Na perspetiva de Luís Jacob, presidente da Rede de Universidades Seniores (RUTIS) o problema também se pode resolver devolvendo o propósito de vida aos reformados. "Ninguém envelhece bem sozinho. Viver em comunidade e dar uma motivação para as pessoas acordarem de manhã", permite que as pessoas possam viver os últimos anos de vida com mais qualidade. "Aos 65 anos, as pessoas ainda têm muito para dar", acrescenta.
Sónia Fertuzinhos reconhece que tem existido uma falta de "organização de respostas", que deve vir acompanhada pela "diversificação" de soluções "adaptadas à realidade de cada território e comunidade". Uma adaptação que se tem feito também com a ajuda das empresas.
"São muitas vezes o nosso balão de oxigénio", admite Rosa Maria Araújo.
A Cruz Vermelha Portuguesa, a Associação Coração Amarelo e a RUTIS receberam um donativo de mais de 108 mil euros cada, fruto da campanha do Lidl "Cuidar de quem já cuidou de nós vale mesmo a pena". "O bem-estar dos seniores é um tema que tem estado muito presente na nossa agenda. Já apoiámos, em dez anos, cerca de 40 projetos. Além dos donativos para financiar as iniciativas dessas instituições, temos uma grande preocupação com a notoriedade, para que haja um maior conhecimento sobre as soluções existentes", afirma Vanessa Romeu, Diretora de Corporate Affairs do Lidl Portugal.
Combater o isolamento e o abandono dos idosos foi um dos maiores desafios apontados pelas instituições de solidariedade.
Governo promete mudanças
A secretária de Estado da Ação Social e da Inclusão esteve presente no evento, onde aproveitou para reiterar "o compromisso do governo com o bem-estar sénior", reconhecendo que "temos de fazer mais e melhor" para garantir que todos podem envelhecer com qualidade. Clara Marques Mendes lembrou que está a ser criada a estratégia nacional de longevidade. Prometeu modernizar o apoio domiciliário de forma a "articular duas áreas essenciais, a saúde e a segurança social". Clara Marques Mendes refere que a tutela está atenta aos exemplos de instituições de solidariedade que acompanham os idosos diariamente, com várias visitas por dia e que ajudam nas tarefas quotidianas, tendo anunciado que vão arrancar cinco projetos piloto nesse sentido, que envolvem cerca de 150 pessoas. A secretária de Estado da Ação Social afirmou ainda que está a ser preparado o Estatuto da Pessoa Idosa. "Queremos responsabilizar, queremos condensar esses direitos das pessoas num único documento e queremos fomentar o voluntariado sénior", explica.
Longevidade positiva
Constança Paúl, Professora Catedrática no Instituto de Ciências Biomédicas Abel Salazar, da Universidade do Porto, destaca que Portugal tem evoluído muito em termos de longevidade e de qualidade de vida dos mais velhos, mas é preciso melhorar "a esperança de vida saudável", ou seja, o número de anos que alguém vive, a partir dos 65 anos, com saúde. Em Portugal, calcula-se que se viva no máximo oito anos com saúde, após a reforma. "Mas de grosso modo, a grande preocupação das pessoas quando chegam à reforma não é a saúde, são as relações sociais e o acompanhamento", considera Constança Paúl. "Por isso, temos de ter atenção ao propósito de vida e aos fatores que interferem com a qualidade do envelhecimento, mas também temos de olhar para as nossas rotinas e torná-las mais afetuosas".

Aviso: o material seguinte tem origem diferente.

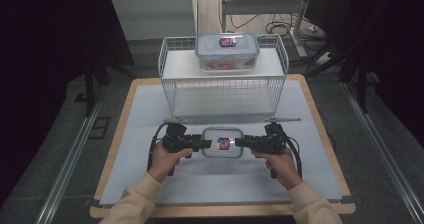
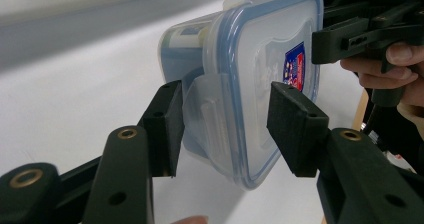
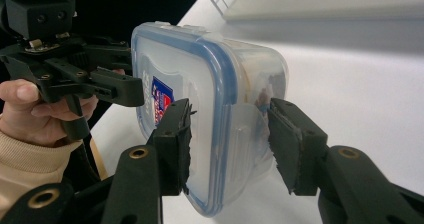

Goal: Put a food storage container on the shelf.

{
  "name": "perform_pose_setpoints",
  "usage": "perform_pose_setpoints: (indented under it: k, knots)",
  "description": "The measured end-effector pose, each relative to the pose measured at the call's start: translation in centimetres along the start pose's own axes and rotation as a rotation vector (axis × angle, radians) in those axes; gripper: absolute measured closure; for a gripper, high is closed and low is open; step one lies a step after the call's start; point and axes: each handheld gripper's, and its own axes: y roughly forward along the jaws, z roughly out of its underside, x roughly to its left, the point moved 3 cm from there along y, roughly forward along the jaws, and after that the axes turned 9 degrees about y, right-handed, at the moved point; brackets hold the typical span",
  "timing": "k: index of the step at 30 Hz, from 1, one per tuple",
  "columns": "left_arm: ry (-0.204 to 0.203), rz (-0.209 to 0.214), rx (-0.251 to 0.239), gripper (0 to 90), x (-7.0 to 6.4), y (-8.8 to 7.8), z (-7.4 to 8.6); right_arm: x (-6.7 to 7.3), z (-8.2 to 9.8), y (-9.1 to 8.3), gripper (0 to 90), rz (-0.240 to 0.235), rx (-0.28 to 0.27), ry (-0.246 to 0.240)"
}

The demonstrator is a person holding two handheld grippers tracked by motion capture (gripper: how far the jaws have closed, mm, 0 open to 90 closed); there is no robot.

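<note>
A clear plastic food container (image 1: 222, 143) with a blue-rimmed lid and a red-and-blue sticker hangs between my two grippers, over the near middle of the white mat. My left gripper (image 1: 206, 144) grips its left end, my right gripper (image 1: 240, 143) its right end. In the left gripper view the jaws (image 2: 225, 109) pinch the container (image 2: 250, 84) at its latch flap, one pad on the lid and one on the base. In the right gripper view the jaws (image 3: 230, 124) clamp the opposite end of the container (image 3: 210, 109) the same way. Each hand wraps its gripper's handle.
A white wire basket rack (image 1: 167, 84) stands at the back of the mat (image 1: 150, 134), its open side facing me. A second lidded container (image 1: 227, 50) rests on top of it. The wooden table edge (image 1: 115, 149) frames the mat.
</note>
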Motion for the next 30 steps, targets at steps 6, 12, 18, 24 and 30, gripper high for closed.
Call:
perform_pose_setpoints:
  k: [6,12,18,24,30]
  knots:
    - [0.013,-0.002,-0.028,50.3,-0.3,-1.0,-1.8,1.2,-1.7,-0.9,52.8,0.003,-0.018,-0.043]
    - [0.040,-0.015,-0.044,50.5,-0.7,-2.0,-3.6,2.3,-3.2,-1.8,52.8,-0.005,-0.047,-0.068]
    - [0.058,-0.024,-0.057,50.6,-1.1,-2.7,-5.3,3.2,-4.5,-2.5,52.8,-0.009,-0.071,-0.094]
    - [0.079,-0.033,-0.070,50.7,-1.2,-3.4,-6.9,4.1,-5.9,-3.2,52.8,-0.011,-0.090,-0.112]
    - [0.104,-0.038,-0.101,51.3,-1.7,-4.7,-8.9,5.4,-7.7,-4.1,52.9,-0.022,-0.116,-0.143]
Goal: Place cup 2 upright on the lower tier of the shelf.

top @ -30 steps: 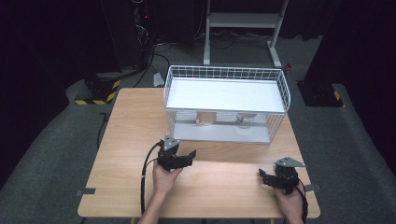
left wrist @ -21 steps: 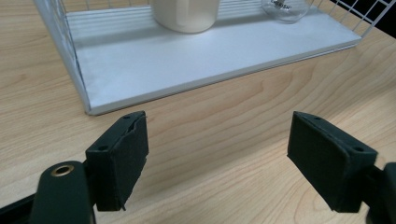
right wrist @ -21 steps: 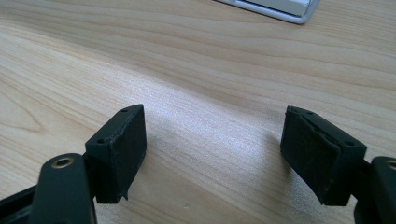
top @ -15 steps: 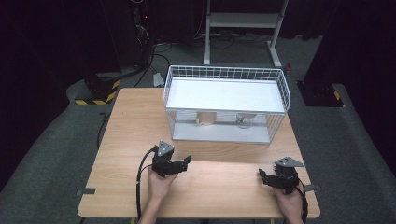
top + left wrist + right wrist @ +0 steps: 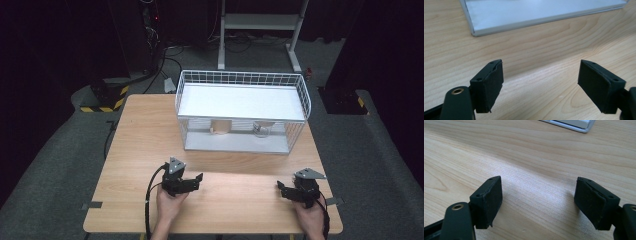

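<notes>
My left gripper (image 5: 196, 179) rests low over the wooden table (image 5: 145, 140) near its front edge, left of centre, held in a hand. Its jaws stand open with only bare wood between them (image 5: 540, 80). At the front right my right gripper (image 5: 281, 188) sits by the table's corner, also open and empty (image 5: 537, 200). A white wire cage-like basket (image 5: 305, 100) with a flat white shelf on top and a grey base stands at the back middle. Under the shelf hang two small things, one tan (image 5: 219, 127) and one pale (image 5: 261, 130), too small to name.
The basket's grey base edge (image 5: 506, 26) lies just ahead of the left gripper, and its corner (image 5: 584, 128) is ahead of the right. Tape strips (image 5: 91, 205) mark the table's front corners. A white stand (image 5: 260, 22) and cables lie on the dark floor behind.
My left gripper has come back toward the front edge and sunk lower over the table. The right gripper has not moved.
</notes>
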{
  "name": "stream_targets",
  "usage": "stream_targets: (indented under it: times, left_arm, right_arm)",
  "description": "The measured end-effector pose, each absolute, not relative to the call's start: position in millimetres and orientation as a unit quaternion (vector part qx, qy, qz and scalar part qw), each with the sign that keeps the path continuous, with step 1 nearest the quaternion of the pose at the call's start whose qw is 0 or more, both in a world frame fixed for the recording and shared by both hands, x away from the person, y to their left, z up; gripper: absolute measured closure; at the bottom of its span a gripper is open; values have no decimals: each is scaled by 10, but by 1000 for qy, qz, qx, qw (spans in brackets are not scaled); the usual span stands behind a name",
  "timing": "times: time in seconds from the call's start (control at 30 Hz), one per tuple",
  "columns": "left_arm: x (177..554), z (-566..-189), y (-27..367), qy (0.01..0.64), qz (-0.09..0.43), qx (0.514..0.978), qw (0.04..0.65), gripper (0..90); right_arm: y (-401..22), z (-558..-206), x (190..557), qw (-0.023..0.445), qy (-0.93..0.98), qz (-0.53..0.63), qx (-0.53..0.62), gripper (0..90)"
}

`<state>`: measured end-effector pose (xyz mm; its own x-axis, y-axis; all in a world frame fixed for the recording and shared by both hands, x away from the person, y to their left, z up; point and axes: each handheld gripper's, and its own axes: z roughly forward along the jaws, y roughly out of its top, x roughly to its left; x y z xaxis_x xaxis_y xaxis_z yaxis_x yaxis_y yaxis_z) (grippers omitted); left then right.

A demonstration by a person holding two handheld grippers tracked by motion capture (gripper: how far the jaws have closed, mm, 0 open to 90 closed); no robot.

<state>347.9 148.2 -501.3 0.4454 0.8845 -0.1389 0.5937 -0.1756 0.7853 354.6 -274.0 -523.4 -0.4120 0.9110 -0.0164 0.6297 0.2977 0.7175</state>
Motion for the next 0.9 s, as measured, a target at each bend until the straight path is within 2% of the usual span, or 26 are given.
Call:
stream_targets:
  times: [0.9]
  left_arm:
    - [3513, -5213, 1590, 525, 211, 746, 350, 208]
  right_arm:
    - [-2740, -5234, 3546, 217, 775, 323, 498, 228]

Já Ana Sepúlveda, CEO da 40+Lab, alertou para as oportunidades de desenvolvimento económico que surgem com o envelhecimento da população. "Ainda há muito a descobrir", afirma, sublinhando que há uma preocupação cada vez maior não só com a hipótese de se viver mais tempo, mas também com a forma como esses últimos anos são vividos e, por isso, começa-se a desenhar soluções para garantir uma melhor qualidade de vida a quem chega à terceira idade. "Nós temos de olhar para o tema da longevidade numa perspectiva de direito e deveres, porque a economia está-nos a trazer esta visão", acrescenta.